● **TASK STATEMENT**:
Reproduce the data in full, exactly as given, leaving images out.

┌────────

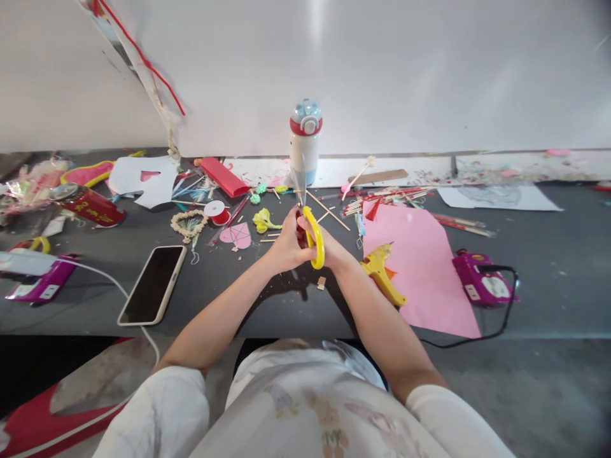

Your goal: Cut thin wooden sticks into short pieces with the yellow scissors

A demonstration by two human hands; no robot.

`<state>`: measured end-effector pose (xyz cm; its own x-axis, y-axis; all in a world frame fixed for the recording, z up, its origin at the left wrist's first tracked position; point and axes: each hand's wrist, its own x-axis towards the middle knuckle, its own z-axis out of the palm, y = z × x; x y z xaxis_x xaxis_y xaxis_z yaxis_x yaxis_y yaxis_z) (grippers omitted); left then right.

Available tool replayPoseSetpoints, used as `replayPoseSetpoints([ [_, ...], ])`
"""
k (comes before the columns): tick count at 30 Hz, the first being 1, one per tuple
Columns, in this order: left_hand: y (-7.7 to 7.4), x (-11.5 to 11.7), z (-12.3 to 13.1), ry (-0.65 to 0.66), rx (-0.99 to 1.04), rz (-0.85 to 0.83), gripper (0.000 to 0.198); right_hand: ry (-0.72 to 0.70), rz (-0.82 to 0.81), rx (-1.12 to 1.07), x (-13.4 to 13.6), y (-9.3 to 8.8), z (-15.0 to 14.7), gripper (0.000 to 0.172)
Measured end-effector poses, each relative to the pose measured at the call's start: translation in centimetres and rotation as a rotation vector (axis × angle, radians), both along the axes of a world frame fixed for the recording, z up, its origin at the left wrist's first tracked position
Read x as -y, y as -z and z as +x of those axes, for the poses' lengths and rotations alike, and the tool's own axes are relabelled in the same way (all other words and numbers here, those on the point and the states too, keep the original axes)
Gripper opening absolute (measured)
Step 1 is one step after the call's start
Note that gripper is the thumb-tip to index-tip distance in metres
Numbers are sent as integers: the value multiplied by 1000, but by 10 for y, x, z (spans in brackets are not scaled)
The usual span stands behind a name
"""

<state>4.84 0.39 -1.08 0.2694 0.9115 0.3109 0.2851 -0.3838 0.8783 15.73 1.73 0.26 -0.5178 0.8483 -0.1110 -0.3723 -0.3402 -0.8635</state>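
Observation:
In the head view a pair of scissors (314,236) with yellow handles is held over the middle of the table. Its blades point away from me, toward a white bottle (304,150). My right hand (333,249) is closed around the handle side. My left hand (286,244) is closed against it, thumb reaching to the yellow loop. The fingers partly hide each other, so anything small between them cannot be made out. Just left of my hands lies a yellow flower (265,221). Below them is a small tan piece (321,283), and thin wooden sticks (329,210) lie beyond.
To the right, a yellow glue gun (386,275) lies on pink paper (420,254) beside a purple power strip (482,278). Leftward are a phone (153,285), a thread spool (217,212), a pink paper heart (236,235) and a red can (90,205). A white panel (382,76) stands behind.

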Motion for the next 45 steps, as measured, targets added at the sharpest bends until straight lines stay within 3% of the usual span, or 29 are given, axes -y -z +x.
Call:
replayPoseSetpoints([
  [4, -6, 1, 1, 144, 178, -216, 95, -18, 21, -7, 1, 0, 1, 30],
  [13, -4, 1, 3, 169, 277, -209, 90, -21, 41, -13, -1, 2, 2, 32],
  [20, -2, -3, -1, 115, 139, -134, 100, 29, -26, 53, -3, -5, -2, 34],
  [23, -5, -3, -6, 4, 43, -21, 102, 37, 67, 50, -3, -8, 2, 30],
  [27, -15, -3, -16, -196, -86, 273, 98, 96, 119, 143, -5, -5, 6, 23],
  [32, -34, -2, -30, -423, -265, 566, 59, 112, -27, 119, -7, -2, 2, 13],
  [34, -37, 0, -32, -461, -310, 619, 43, 146, -42, 181, -6, -2, 0, 19],
  [38, -35, 2, -31, -444, -378, 672, 17, 243, 114, 493, 0, -4, -3, 26],
  [45, -31, 0, -29, -490, -355, 635, 24, 230, 205, 712, 3, -4, -6, 32],
])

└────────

● **RESULT OF THIS TASK**:
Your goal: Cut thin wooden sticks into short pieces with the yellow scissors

A demonstration by two human hands; no robot.

`<state>`: measured end-effector pose (xyz cm; its own x-axis, y-axis; all in a world frame fixed for the recording, z up, its origin at the left wrist's first tracked position; point and axes: each hand's wrist, its own x-axis towards the middle knuckle, its own z-axis out of the palm, y = z × x; x y z xaxis_x xaxis_y xaxis_z yaxis_x yaxis_y yaxis_z) (grippers omitted); left then right.

Available tool replayPoseSetpoints, used as `replayPoseSetpoints([ [_, ...], ])`
"""
k (comes before the columns): tick count at 30 Hz, the first being 1, one per tuple
Columns, in this order: left_hand: y (-7.7 to 7.4), x (-11.5 to 11.7), z (-12.3 to 13.1), ry (-0.65 to 0.66), rx (-0.99 to 1.04), rz (-0.85 to 0.83), gripper (0.000 to 0.198); right_hand: ry (-0.72 to 0.70), rz (-0.82 to 0.81), rx (-1.12 to 1.07), x (-13.4 to 13.6), y (-9.3 to 8.8), z (-15.0 to 14.7), gripper (0.000 to 0.172)
Measured end-effector poses, each relative to the pose measured at the call's start: translation in centimetres and rotation as a rotation vector (axis × angle, radians), both along the axes of a world frame fixed for the recording, z up, its origin at the left wrist's first tracked position
Read x as -y, y as -z and z as +x of those axes, for the poses' lengths and rotations alike, and the tool's own axes are relabelled in the same way (all other words and numbers here, those on the point and the states too, keep the original axes)
Gripper opening absolute (measured)
Step 1 is one step after the call's start
Note that gripper is the thumb-tip to index-tip distance in metres
Numbers are sent as integers: the value multiplied by 1000, but by 10 for y, x, z (spans in brackets are not scaled)
The usual span stands behind a name
"""

<state>4.84 0.39 -1.08 0.2694 0.9115 0.3109 0.2851 -0.3838 0.8783 15.73 1.73 0.26 -0.5178 0.8483 -0.1110 -0.3723 -0.3402 -0.8635</state>
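Observation:
In the head view a pair of scissors (314,236) with yellow handles is held over the middle of the table. Its blades point away from me, toward a white bottle (304,150). My right hand (333,249) is closed around the handle side. My left hand (286,244) is closed against it, thumb reaching to the yellow loop. The fingers partly hide each other, so anything small between them cannot be made out. Just left of my hands lies a yellow flower (265,221). Below them is a small tan piece (321,283), and thin wooden sticks (329,210) lie beyond.
To the right, a yellow glue gun (386,275) lies on pink paper (420,254) beside a purple power strip (482,278). Leftward are a phone (153,285), a thread spool (217,212), a pink paper heart (236,235) and a red can (90,205). A white panel (382,76) stands behind.
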
Motion for the next 45 steps, as measured, targets added at the sharpest bends until straight lines stay within 3% of the usual span, or 29 are given, axes -y -z +x.
Call:
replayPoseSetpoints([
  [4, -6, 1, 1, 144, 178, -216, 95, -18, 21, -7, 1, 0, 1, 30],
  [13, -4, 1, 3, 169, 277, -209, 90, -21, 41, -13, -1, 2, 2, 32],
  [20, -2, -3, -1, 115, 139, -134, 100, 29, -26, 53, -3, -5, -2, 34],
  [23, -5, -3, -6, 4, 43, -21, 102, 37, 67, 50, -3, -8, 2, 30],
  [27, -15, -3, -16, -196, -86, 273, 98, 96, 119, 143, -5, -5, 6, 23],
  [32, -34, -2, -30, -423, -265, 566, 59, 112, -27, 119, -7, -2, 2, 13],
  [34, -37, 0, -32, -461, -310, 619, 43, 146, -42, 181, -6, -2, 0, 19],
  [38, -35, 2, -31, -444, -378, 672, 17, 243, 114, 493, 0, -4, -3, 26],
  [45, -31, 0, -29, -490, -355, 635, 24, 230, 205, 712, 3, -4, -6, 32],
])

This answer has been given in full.